Help came when a friend, who could not make it for the launch, offered to come and get the venue ready for the launch of the East African edition of Flame and Song by Philippa Namutebi Kabali-Kagwa, our second title. Help came when a young lady attended our adults’ book club and after, she called to offer her time because she believed in what we are doing. I had no money to pay someone to do our social media work and yet, it was increasingly becoming too much for me to handle with the rest of the work I had to do. Help still pours in from friends in the publishing world, visionary women that have gone ahead of me and made it much easier for me to live this dream; Bibi Bakare-Yusuf and Colleen Higgs continue to advise and make it all easier. Help still pours in from volunteers who set aside time every month to make reading fun for our children in our monthly book club. Help pours in ways too many to mention. Helps pours in from people who ask that you never publicly talk about how much they have supported you; they are just doing it because they believe in what you do. Help comes. Ask and you shall receive.
You don’t have to fix all the problems today.
Another lesson I am still learning. You will not fix how the book shops look at local writers and how the government looks at the arts and how writers look at publishers and how people perceive books and how stories are told and what your family thinks of your work and how other people in the industry look at you TODAY! You don’t have to know all the publishing models today. You do not have to have read all the bestsellers on all the bestselling lists. You can say no to manuscripts and you will not be guilty of crippling the publishing industry. You do not have to know everything and fix everything.
When in doubt, look to the children
This is perhaps the main reason I have not thrown in the towel yet.

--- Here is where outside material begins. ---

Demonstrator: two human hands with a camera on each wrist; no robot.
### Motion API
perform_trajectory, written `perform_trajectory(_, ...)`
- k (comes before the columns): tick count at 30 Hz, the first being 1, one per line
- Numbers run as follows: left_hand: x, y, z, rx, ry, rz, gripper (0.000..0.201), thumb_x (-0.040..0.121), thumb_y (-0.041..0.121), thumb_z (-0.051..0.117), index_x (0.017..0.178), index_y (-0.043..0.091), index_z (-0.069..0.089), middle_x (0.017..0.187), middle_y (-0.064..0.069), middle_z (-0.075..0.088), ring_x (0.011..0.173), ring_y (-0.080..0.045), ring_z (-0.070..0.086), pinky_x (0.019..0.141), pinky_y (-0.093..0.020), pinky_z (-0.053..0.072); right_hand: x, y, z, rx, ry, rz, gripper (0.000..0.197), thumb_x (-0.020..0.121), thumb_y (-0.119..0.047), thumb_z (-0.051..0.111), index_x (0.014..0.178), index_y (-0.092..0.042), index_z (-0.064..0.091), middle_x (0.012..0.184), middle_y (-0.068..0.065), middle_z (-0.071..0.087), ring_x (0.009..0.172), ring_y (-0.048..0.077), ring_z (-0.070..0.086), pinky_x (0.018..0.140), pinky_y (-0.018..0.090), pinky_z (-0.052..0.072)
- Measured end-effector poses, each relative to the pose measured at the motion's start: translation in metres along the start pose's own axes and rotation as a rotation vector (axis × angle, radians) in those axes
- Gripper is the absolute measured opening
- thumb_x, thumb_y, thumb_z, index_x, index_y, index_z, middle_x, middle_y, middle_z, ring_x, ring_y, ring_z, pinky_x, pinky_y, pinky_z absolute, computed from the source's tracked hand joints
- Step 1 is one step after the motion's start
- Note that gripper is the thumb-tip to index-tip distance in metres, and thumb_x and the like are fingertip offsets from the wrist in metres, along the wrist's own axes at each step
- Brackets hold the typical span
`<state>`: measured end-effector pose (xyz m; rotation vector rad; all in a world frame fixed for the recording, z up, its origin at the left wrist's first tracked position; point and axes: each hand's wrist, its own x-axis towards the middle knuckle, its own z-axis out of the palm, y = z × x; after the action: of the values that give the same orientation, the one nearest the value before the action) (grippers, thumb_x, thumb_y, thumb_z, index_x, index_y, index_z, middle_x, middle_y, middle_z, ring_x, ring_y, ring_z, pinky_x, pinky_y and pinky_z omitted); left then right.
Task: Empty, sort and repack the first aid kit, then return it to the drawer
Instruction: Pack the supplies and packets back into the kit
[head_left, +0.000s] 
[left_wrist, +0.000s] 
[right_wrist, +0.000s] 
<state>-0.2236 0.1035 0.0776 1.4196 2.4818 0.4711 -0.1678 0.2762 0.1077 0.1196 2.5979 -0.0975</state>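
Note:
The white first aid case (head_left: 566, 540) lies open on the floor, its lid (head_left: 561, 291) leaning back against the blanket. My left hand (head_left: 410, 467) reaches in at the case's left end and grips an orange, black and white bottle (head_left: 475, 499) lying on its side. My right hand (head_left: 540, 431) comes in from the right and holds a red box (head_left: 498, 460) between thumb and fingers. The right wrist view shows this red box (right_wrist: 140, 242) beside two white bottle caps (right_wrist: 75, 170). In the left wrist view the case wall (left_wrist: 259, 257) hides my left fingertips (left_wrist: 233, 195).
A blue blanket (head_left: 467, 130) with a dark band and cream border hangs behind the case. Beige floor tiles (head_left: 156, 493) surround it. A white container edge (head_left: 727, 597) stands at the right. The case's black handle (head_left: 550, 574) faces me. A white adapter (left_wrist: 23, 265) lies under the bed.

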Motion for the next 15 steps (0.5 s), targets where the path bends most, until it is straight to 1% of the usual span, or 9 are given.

We started Fireplaces (book clubs) for children, teenagers and adults shortly after we had launched our first book. The Children’s Fireplace is a constant reminder of the importance of our work and the need for us to do more. We have received feedback from parents about the change in their children since they started attending the book club. And it has been changing as significant as winning spelling and vocabulary contests and change as mind-blowing as a six-year-old attempting to retell the story she was told at the book club to her neighbourhood friends. It’s seeing children’s confidence grow as they read aloud to other members of the Fireplace or parents telling us that the children have been asking when the next book club is.
From the book club, we got requests to train young writers, and we had our first children’s writing workshop in December last year. We will be publishing an anthology from that workshop this year and we can’t wait to see good books with faces they can relate to in book shops and school libraries in Uganda. I look to the children to see the bigger picture of this often-frustrating work and to be reminded why I started.